Tetapi, sebuah tantangan muncul dari seorang pelanggan yang ingin tahu kehebatan dari Ben. Dia memberikan tantangan agar Ben membuat sebuah kopi paling enak yang pernah ada. Tantangan itu disetujui Ben karena imbalan yang diterimanya begitu menggiurkan. Ben menghabiskan berhari-hari untuk meracik kopi terenak yang pernah ia buat. Setelah berhasil membuat kopi terenak versinya, seorang perempuan bernama El (Julie Estelle) mematahkan harapan Ben karena merasa ada yang lebih enak daripada kopi buatannya. 


Kesalahan sebuah film adaptasi adalah selalu memaksakan kehendak untuk setia terhadap sumber aslinya. Dan sekali lagi, medium untuk menyampaikan sebuah pesan lewat tulisan dan gambar jelas sesuatu yang berbeda. Akan ada sedikit perubahan yang dibutuhkan agar apa yang ditampilkan ke dalam sebuah gambar bergerak ini memiliki ruang gerak yang lebih luas tetapi padat dibandingkan sebuah buku atau cerita pendek.

Filosofi Kopi ini seperti tahu benar apa arti kata ‘adaptasi’ yang dimaksudkan untuk filmnya. Bukan hanya serta merta memindahkan setiap paragraf di dalam cerita pendek ke dalam naskah filmnya. Akan ada improvisasi dari Jenny Jusuf, selaku penulis skenario, untuk mengembangkan karakter-karakter yang memiliki cerita terbatas di dalam cerita pendeknya ke dalam naskah miliknya. Hal ini menjadi sangat bagus karena karakter Ben dan Jody menjadi sebuah karakter yang multidimensional.

Tak hanya berhasil membuat karakter-karakter yang akhirnya lebih multidimensional, pun juga memiliki dialog-dialog filosofis yang lebih dinamis. Jenny Jusuf tahu benar bagaimana mengadaptasi sebuah cerita pendek lawas milik Dewi Lestari dengan konflik-konflik yang memiliki relevansi dengan apa yang ada di sekitarnya. Jenny Jusuf dapat mengemas tren atau konflik masa kini tanpa lupa bahwa dia masih didasari dari konflik yang ada di dalam cerita pendek milik Dewi Lestari. 


Bagaimana pun juga, penentu dari segala jenis aspek di dalam film ini adalah Angga Sasongko selaku sutradara.

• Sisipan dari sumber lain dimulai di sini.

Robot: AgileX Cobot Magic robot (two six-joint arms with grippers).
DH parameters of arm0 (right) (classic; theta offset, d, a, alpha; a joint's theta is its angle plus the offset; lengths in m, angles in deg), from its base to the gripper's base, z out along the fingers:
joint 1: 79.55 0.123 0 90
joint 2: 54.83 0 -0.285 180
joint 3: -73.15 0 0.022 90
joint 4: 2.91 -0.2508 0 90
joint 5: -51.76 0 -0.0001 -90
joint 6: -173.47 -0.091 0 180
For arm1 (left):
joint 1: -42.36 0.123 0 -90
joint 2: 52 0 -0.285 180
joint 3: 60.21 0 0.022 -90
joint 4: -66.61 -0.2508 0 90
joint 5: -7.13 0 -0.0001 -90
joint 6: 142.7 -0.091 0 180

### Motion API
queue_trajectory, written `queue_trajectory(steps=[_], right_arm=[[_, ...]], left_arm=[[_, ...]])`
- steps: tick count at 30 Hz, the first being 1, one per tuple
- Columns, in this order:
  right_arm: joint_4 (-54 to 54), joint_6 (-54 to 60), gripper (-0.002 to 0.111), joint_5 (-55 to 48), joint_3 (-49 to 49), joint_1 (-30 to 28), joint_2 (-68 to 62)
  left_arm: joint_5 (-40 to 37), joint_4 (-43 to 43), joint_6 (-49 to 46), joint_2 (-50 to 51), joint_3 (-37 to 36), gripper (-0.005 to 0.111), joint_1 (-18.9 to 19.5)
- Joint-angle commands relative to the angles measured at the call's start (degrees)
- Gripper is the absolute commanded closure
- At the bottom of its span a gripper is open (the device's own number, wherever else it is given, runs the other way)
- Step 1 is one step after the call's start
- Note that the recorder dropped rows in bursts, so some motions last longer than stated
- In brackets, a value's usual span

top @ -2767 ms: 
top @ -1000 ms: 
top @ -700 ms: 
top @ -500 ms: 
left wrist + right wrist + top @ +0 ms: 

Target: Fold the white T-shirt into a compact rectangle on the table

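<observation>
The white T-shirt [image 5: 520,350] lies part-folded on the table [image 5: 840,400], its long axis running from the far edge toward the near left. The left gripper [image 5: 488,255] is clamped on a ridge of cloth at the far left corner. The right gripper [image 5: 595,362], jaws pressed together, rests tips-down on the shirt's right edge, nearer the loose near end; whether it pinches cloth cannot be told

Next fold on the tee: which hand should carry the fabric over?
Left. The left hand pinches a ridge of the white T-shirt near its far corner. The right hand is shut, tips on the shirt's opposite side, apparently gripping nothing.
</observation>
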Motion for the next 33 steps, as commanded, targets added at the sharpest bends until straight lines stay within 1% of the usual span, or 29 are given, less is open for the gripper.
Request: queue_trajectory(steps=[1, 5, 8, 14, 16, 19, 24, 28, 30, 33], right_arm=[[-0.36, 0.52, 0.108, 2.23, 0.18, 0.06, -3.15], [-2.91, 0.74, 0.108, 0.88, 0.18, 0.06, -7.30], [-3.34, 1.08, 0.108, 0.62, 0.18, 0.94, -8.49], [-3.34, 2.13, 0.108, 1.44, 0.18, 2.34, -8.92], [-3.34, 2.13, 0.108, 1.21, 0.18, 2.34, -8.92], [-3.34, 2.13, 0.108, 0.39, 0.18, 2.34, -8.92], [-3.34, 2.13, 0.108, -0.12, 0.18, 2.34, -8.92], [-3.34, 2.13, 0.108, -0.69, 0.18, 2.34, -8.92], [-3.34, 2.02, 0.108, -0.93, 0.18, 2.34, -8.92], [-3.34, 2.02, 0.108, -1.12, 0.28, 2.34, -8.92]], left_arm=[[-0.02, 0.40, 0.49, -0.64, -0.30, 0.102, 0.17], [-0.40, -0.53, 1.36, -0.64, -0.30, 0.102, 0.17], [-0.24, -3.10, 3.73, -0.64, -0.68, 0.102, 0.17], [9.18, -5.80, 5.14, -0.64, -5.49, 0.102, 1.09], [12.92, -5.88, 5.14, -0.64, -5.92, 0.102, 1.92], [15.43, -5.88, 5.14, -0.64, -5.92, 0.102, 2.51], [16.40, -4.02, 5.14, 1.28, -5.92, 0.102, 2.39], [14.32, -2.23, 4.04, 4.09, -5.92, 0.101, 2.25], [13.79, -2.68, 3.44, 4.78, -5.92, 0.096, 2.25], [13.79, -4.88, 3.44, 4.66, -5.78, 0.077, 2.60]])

Dan sekali lagi, Angga Sasongko menyanggupi segala ekspektasi dari penontonnya yang mengharapkan sebuah adaptasi yang bagus. Filosofi Kopi tak hanya sekedar membicarakan kedua orang sahabat dengan konflik kedai kopi mereka saja. Tetapi, ada sesuatu yang lebih dalam yang coba ditawarkan oleh Angga Sasongko dengan jalinan emosinya yang begitu kuat.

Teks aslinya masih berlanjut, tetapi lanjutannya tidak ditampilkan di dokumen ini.